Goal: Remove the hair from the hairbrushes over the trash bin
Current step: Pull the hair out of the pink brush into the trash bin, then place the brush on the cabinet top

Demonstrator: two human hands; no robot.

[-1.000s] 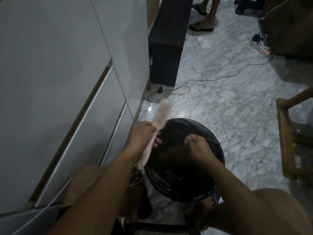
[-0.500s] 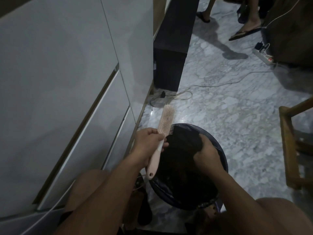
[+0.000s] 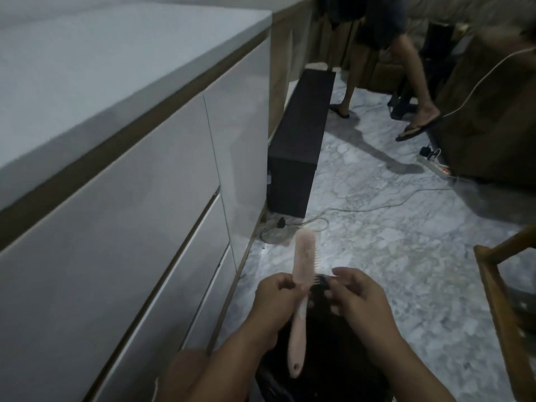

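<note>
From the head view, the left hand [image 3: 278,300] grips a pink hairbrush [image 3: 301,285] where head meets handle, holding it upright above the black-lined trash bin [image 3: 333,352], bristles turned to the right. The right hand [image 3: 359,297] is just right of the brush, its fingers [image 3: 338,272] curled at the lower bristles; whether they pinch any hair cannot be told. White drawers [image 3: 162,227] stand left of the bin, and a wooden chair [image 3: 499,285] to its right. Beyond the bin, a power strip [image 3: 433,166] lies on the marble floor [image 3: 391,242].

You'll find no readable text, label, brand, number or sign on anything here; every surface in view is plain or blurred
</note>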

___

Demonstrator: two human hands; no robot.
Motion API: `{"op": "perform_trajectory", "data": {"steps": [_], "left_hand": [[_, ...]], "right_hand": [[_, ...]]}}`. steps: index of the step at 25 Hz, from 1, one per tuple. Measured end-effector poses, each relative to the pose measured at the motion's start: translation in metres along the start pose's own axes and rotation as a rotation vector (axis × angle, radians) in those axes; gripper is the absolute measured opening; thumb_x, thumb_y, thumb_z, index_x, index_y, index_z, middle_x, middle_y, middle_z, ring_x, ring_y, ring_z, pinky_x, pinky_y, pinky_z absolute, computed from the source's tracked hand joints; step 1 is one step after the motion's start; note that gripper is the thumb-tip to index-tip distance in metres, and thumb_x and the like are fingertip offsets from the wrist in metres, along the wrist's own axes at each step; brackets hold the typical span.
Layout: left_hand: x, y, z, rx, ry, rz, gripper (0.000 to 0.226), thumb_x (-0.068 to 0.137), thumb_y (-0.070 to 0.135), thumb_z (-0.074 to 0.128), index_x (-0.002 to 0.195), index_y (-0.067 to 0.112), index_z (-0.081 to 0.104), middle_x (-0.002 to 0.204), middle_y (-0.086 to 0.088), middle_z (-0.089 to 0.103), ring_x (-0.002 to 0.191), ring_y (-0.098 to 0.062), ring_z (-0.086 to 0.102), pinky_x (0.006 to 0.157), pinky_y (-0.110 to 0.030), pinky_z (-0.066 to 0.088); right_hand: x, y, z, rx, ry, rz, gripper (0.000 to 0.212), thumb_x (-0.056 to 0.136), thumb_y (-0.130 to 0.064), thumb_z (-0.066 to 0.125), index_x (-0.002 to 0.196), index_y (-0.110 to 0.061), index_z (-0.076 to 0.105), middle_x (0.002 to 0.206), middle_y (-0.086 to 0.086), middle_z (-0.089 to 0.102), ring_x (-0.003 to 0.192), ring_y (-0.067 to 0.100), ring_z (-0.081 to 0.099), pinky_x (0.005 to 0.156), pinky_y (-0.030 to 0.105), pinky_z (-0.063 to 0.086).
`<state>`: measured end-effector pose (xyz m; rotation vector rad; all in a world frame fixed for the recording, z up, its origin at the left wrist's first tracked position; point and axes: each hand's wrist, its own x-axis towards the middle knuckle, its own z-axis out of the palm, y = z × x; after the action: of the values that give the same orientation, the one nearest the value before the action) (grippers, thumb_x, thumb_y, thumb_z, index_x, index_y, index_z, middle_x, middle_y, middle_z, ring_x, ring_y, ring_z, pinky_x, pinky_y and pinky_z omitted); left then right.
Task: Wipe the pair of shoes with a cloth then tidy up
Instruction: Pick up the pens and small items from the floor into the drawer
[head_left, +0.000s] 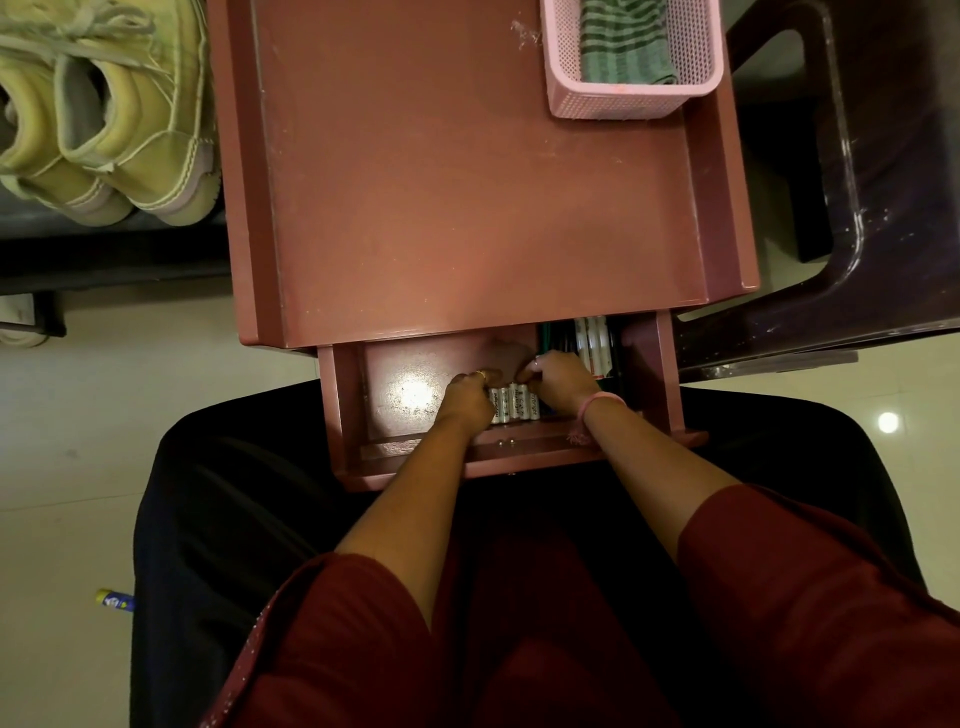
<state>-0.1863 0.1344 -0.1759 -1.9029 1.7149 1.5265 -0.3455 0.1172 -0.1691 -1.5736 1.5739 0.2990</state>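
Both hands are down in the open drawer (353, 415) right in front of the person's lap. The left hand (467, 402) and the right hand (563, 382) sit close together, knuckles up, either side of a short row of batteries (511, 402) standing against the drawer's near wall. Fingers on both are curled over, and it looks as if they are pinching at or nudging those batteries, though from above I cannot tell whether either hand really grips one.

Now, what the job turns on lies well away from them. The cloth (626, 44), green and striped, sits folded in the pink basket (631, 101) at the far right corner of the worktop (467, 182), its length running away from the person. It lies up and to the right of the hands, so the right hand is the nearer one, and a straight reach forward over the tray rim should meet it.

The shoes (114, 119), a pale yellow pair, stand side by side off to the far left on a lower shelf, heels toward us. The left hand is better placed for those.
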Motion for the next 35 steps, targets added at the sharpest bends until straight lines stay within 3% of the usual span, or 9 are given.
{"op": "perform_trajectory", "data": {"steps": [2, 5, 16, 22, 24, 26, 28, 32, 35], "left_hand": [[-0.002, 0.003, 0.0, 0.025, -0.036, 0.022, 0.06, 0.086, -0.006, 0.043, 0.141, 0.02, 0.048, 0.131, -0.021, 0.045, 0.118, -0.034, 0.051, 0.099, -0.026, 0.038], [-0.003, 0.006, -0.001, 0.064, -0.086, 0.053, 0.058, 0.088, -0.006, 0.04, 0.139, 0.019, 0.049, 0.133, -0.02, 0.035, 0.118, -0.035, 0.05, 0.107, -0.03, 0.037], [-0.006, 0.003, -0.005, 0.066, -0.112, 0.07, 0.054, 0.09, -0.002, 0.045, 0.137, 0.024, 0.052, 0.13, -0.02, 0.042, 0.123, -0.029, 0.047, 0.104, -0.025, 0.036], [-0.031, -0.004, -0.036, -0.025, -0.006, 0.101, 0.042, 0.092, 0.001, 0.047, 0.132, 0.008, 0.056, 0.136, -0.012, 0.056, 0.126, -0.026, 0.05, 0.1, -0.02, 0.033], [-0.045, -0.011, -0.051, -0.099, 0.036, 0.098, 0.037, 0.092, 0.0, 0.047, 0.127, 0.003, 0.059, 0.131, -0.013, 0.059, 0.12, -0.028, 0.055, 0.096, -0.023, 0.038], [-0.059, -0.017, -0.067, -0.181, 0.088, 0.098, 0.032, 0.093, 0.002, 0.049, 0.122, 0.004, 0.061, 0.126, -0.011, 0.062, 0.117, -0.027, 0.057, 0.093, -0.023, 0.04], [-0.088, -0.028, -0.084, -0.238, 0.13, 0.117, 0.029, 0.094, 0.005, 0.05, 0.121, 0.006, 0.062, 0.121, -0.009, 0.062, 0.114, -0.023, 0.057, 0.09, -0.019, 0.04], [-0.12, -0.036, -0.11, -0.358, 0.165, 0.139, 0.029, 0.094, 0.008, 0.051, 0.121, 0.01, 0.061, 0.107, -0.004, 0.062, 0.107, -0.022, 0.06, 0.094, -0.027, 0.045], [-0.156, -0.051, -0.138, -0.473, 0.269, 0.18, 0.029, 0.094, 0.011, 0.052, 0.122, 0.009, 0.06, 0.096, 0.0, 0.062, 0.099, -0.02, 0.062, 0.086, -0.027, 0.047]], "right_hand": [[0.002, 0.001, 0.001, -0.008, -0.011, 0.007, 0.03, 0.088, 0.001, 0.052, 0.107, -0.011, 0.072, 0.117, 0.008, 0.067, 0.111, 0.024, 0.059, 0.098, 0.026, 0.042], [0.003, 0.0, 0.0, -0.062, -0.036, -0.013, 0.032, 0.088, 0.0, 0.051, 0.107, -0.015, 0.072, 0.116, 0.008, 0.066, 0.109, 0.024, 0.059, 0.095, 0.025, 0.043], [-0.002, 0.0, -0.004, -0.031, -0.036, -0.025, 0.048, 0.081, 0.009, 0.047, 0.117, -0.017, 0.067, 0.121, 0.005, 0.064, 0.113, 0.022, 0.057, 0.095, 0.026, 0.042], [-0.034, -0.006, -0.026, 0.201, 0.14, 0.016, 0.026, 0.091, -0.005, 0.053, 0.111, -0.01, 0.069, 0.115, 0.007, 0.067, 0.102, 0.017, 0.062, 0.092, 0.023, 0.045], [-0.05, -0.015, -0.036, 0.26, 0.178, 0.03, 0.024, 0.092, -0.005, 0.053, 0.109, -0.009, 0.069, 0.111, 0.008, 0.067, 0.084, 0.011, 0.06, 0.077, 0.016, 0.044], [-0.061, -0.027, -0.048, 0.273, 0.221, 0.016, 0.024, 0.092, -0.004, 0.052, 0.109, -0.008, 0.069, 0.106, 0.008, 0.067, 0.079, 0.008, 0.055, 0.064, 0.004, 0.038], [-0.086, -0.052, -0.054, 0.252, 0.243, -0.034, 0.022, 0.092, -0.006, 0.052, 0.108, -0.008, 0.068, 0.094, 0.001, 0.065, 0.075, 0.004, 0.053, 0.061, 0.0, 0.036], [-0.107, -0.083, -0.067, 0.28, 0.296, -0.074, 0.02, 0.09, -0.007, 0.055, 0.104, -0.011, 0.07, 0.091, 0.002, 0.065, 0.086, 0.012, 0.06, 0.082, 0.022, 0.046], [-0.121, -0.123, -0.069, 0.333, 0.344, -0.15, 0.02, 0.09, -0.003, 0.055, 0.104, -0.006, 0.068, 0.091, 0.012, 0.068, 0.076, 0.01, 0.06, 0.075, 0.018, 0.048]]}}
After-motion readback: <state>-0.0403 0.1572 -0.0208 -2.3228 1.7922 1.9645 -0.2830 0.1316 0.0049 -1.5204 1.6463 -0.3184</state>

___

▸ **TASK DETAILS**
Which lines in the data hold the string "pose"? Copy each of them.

▸ **OUTPUT FOR THIS EXERCISE**
Motion API: `{"op": "perform_trajectory", "data": {"steps": [_], "left_hand": [[_, ...]], "right_hand": [[_, ...]]}}`. steps: index of the step at 25 Hz, from 1, one per tuple. Measured end-effector poses, each relative to the pose measured at the motion's start: translation in metres along the start pose's own axes and rotation as a rotation vector (axis × angle, radians) in those axes; gripper is the absolute measured opening; thumb_x, thumb_y, thumb_z, index_x, index_y, index_z, middle_x, middle_y, middle_z, ring_x, ring_y, ring_z, pinky_x, pinky_y, pinky_z absolute, computed from the source's tracked hand joints; step 1 is one step after the motion's start; note that gripper is the thumb-tip to index-tip distance in metres, and thumb_x and the like are fingertip offsets from the wrist in metres, along the wrist's own axes at each step; brackets hold the typical span.
`<state>`: measured end-effector pose (xyz m; rotation vector rad; all in a world frame fixed for the recording, z up, its origin at the left wrist's first tracked position; point and axes: each hand's wrist, its own x-axis towards the middle knuckle, its own z-axis out of the palm, y = z × x; after the action: of the values that give the same orientation, the one nearest the value before the action) (grippers, thumb_x, thumb_y, thumb_z, index_x, index_y, index_z, middle_x, middle_y, middle_z, ring_x, ring_y, ring_z, pinky_x, pinky_y and pinky_z omitted); left then right.

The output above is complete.